In the material below, find every line with "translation" and pull it out.

━━━━

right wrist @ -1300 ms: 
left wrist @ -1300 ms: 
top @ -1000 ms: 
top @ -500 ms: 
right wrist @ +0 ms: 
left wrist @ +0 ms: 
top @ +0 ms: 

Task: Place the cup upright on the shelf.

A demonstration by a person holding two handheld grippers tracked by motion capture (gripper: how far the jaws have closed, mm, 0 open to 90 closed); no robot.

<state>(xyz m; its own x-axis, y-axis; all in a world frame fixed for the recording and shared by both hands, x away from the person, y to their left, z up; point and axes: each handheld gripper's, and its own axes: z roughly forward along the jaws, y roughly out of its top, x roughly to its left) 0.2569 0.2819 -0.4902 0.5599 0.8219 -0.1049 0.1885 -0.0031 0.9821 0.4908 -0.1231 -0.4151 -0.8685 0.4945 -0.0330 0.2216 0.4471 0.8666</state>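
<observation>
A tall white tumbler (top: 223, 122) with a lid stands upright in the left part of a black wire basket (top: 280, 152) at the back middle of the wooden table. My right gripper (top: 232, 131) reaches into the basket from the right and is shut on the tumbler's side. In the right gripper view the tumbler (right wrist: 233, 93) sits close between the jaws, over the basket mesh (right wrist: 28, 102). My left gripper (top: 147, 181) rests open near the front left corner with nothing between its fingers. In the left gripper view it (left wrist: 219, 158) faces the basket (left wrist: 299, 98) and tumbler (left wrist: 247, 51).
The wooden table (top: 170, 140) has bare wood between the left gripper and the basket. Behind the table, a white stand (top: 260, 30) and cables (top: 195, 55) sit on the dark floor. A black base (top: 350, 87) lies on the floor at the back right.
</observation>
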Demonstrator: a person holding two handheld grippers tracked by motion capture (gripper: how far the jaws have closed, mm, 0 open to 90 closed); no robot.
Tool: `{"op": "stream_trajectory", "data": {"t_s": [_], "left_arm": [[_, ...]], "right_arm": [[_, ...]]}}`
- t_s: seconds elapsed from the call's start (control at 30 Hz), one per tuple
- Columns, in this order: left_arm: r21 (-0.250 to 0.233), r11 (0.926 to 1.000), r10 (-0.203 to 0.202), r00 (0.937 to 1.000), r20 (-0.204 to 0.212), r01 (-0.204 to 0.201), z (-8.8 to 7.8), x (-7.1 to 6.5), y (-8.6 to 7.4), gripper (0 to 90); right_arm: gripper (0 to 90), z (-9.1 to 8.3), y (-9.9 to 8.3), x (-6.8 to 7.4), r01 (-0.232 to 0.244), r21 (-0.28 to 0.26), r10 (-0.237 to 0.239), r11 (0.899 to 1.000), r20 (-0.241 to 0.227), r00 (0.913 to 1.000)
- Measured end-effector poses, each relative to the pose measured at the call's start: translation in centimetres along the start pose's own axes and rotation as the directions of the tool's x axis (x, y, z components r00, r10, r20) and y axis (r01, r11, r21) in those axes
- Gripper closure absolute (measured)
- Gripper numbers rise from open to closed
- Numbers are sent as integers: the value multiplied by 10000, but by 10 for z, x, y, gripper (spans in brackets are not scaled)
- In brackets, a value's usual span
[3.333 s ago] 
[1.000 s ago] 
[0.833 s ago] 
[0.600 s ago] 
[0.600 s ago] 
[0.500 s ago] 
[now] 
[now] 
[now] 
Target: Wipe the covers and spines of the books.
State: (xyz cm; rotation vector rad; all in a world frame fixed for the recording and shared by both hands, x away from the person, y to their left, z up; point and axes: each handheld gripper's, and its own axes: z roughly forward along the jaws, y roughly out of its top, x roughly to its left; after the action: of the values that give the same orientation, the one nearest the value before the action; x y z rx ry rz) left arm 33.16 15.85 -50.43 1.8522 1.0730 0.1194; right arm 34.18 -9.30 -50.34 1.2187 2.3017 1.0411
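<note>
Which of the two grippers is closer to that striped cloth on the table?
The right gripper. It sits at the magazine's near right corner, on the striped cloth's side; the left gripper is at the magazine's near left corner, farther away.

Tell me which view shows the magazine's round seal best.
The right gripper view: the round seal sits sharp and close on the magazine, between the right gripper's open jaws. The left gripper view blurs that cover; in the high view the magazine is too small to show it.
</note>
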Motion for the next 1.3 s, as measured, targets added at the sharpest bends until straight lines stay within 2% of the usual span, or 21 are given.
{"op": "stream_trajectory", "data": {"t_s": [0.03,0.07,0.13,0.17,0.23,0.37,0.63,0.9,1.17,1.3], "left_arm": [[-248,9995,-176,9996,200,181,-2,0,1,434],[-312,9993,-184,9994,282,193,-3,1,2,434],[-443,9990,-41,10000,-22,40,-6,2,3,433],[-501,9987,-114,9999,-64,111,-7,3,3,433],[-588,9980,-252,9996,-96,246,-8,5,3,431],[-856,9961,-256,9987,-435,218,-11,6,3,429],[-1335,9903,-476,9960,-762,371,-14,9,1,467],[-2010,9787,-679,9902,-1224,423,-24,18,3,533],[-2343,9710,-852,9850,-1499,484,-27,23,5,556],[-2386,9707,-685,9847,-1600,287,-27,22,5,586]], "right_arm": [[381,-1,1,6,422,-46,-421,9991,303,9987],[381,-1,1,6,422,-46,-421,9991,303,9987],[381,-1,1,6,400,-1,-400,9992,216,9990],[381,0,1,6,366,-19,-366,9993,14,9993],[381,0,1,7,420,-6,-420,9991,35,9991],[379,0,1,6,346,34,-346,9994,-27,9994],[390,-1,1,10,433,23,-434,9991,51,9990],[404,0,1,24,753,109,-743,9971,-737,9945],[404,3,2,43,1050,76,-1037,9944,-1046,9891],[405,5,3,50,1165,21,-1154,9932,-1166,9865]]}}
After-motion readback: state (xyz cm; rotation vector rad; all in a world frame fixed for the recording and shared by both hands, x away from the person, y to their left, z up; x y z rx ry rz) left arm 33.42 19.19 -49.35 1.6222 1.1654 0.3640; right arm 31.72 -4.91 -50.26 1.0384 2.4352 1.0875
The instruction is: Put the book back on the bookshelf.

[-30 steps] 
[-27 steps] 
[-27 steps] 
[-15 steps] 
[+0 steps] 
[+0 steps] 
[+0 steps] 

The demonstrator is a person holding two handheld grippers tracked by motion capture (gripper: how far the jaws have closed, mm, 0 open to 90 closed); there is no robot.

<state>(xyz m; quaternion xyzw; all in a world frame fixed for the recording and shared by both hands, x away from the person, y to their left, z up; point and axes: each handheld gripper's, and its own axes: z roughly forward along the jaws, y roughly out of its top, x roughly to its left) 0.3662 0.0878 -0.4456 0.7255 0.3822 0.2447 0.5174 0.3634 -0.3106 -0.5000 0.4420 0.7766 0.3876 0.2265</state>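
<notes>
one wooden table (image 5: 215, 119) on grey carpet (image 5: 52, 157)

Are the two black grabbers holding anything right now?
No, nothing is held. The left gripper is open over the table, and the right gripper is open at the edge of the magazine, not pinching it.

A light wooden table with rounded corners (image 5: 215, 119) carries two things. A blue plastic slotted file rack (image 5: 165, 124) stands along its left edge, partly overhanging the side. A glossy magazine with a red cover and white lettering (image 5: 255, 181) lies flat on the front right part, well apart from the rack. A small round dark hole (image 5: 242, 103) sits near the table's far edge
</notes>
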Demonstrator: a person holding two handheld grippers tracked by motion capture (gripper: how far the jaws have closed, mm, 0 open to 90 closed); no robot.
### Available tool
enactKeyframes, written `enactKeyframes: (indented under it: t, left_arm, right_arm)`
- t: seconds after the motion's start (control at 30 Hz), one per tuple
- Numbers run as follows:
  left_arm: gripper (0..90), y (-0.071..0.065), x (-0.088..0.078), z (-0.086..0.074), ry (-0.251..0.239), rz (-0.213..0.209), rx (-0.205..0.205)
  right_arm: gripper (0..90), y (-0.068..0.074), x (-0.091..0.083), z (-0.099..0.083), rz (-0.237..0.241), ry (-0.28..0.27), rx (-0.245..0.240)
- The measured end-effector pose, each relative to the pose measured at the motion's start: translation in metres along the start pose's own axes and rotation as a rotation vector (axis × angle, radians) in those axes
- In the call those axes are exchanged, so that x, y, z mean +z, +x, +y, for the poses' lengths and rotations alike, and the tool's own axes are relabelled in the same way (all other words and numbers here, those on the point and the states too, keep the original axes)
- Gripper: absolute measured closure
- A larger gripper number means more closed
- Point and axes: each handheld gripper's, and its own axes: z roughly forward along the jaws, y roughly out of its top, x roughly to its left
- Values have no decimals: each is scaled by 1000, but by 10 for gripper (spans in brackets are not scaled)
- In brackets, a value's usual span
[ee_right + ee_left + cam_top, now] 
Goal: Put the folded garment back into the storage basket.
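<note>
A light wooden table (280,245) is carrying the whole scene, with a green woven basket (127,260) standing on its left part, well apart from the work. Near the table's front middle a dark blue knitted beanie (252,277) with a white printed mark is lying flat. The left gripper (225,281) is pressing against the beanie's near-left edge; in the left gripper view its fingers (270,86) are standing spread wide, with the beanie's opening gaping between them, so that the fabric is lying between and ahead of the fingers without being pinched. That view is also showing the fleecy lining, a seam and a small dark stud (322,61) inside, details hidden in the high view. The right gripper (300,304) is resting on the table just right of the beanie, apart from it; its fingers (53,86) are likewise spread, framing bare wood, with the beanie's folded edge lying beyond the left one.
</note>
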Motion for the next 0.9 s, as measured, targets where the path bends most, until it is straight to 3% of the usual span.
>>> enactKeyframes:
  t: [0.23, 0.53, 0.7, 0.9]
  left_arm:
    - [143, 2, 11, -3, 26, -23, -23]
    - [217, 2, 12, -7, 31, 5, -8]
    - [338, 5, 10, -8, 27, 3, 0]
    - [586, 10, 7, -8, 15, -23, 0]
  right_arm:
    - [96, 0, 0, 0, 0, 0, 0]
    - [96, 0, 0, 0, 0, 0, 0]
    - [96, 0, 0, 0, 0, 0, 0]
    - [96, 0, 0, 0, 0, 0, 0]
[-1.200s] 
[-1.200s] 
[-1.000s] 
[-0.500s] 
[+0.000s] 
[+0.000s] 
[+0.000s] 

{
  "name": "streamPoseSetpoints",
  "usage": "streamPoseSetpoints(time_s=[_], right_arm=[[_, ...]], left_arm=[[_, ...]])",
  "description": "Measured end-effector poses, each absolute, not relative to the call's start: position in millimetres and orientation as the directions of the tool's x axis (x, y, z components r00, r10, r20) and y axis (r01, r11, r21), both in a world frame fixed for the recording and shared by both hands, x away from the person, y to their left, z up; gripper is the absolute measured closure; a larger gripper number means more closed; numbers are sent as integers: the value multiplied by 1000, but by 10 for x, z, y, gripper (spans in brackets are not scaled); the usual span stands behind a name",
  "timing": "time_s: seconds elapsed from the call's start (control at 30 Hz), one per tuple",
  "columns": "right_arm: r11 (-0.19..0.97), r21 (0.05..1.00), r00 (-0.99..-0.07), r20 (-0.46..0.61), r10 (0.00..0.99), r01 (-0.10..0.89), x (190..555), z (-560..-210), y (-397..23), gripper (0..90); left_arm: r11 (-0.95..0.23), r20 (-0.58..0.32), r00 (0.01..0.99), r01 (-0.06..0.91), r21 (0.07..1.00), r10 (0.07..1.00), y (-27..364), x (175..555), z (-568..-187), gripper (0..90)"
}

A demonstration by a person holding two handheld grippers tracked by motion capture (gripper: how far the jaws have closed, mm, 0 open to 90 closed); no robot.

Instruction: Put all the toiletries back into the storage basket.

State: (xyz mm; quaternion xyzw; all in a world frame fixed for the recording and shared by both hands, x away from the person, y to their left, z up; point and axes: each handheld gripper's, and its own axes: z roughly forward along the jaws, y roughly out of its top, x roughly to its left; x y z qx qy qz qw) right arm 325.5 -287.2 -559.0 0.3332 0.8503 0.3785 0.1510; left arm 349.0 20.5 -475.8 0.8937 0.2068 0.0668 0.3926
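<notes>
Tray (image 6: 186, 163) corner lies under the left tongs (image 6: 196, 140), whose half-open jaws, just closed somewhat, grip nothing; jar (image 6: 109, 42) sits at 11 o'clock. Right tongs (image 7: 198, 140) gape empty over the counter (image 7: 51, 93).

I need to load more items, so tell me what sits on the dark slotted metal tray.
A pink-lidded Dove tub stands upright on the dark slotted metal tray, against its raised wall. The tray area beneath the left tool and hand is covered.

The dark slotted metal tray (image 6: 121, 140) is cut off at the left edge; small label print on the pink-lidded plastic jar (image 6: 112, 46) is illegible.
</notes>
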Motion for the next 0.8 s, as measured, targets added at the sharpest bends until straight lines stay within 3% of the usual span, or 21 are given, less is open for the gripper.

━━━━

# Exercise answer:
- Measured end-effector poses, each relative to the pose measured at the call's start: translation in centimetres along the start pose's own axes and rotation as the directions of the tool's x axis (x, y, z components r00, r10, r20) and y axis (r01, r11, r21) in those axes
- The measured end-effector pose, each relative to the pose measured at the motion's start: translation in metres along the start pose's own axes and rotation as a rotation vector (axis × angle, radians) in those axes

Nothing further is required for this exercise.